Those of you who partake deserve strong praise
If you are right now participating in National Novel Writing Month, I applaud you. Suppose you are furiously banging on your keyboard trying to write 1667 words every day for this entire month. In that case, I admire your stamina and your determination. I think you should be applauded as a group of idealistic writers attempting to make a point.
What is the point
According to those who support NANOWRIMO, if you can produce a manuscript of at least 50,000 words in one month, you have succeeded. By implication, if you do this, you are a writer. The laws of probability tell us a monkey in front of a keyboard can do what we’ve already done. Does that make the monkey a writer? Well, by that definition, absolutely. We do know that writing involves more than probabilities. Monkeys can certainly use a keyboard. However, monkeys do not create persistent writings. That is why most monkeys make lousy writers.
I am not a Participant
I have never participated in NANOWRIMO. Nor have I had the urge to do so. I do not write novels. I prefer short writing, and while I do write short stories, I am more an essayist, a memoirist, but certainly not a novelist.
The Value of NANOWRIMO
It certainly has value. It teaches persistence. You know you are writing this number of words a day. You’re not editing. You may or may not have evolved a plotline. All you are doing for certain is placing words into your manuscript. The value of what you have created is not yet realized. What you have done is an unproven manuscript. For that alone, you are due kudos. In short, volume hooray, quality……..maybe.
Making it to The End
I think writing a book in one month is an act of irrationality. But, if you insist on competing with a monkey in front of a device, let me give you one small suggestion that might give you a chance not only to finish but perhaps to have something worth enhancing in December.
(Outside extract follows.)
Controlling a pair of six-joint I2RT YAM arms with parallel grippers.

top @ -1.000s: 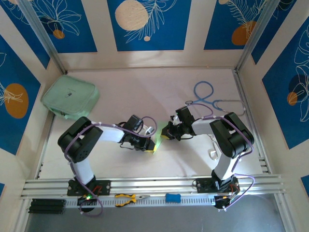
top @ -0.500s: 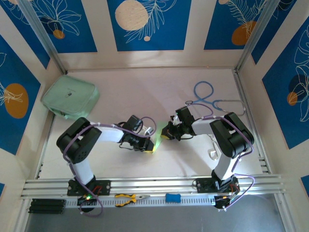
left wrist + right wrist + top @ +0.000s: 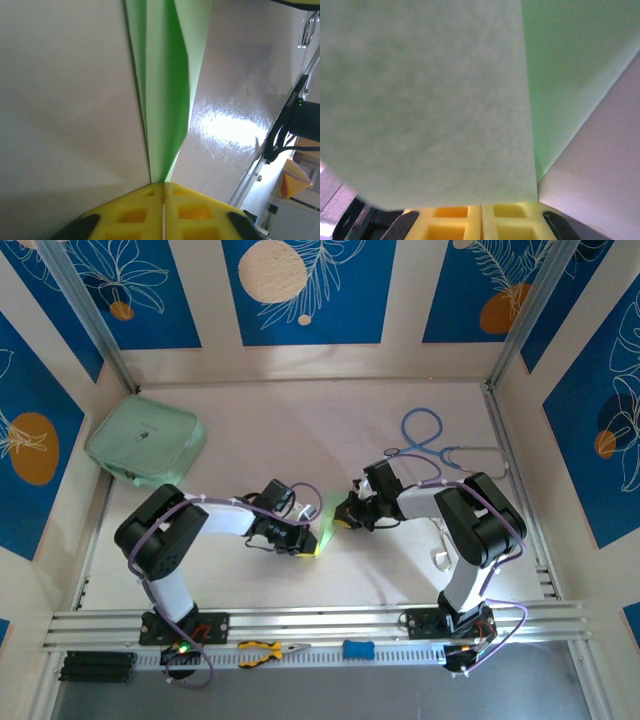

The rules state you cannot start writing your manuscript until November 1. By the end of October, you should have written a summary of your novel. This should include short bios of all your characters and all the salient moments in your plot. Always remember you are summarizing and finding the tension points of your book that will guide the reader from high point to high point until the book ends. You can call this an outline. By necessity, it is sparse, and the details are minimal. The whole idea is to give you a path to follow so you won’t stop at page 112 and say, “Now what?”. The “Now What?” question is terrific during the summary phase. Even if you have to back up a bit in your summary, it is nothing like having to blow off three or four chapters of your book. Keep in mind the major rule of NANOWRIMO. **Write. Do not Edit. ** This rule leads us to Berman’s Corollary, which states: If You do not know your plot, do not start to write.
Success
If you succeed in producing a 50,000-word manuscript before December 1, I congratulate you on your persistence. That is an accomplishment. I think you are entitled to a plaque congratulating you. What you have is a document that requires more than a modicum of work before submission to an Editor.
Summary
I finished writing this the first week of November. I had mentioned in my personal notes to finish this in late September, but that obviously did not happen. Hopefully, anyone interested in pursuing this competition next year will understand that the life of your novel does not start and end during November. If you have a month to write your story, it is far less daunting if it has already been planned before writing the first sentence.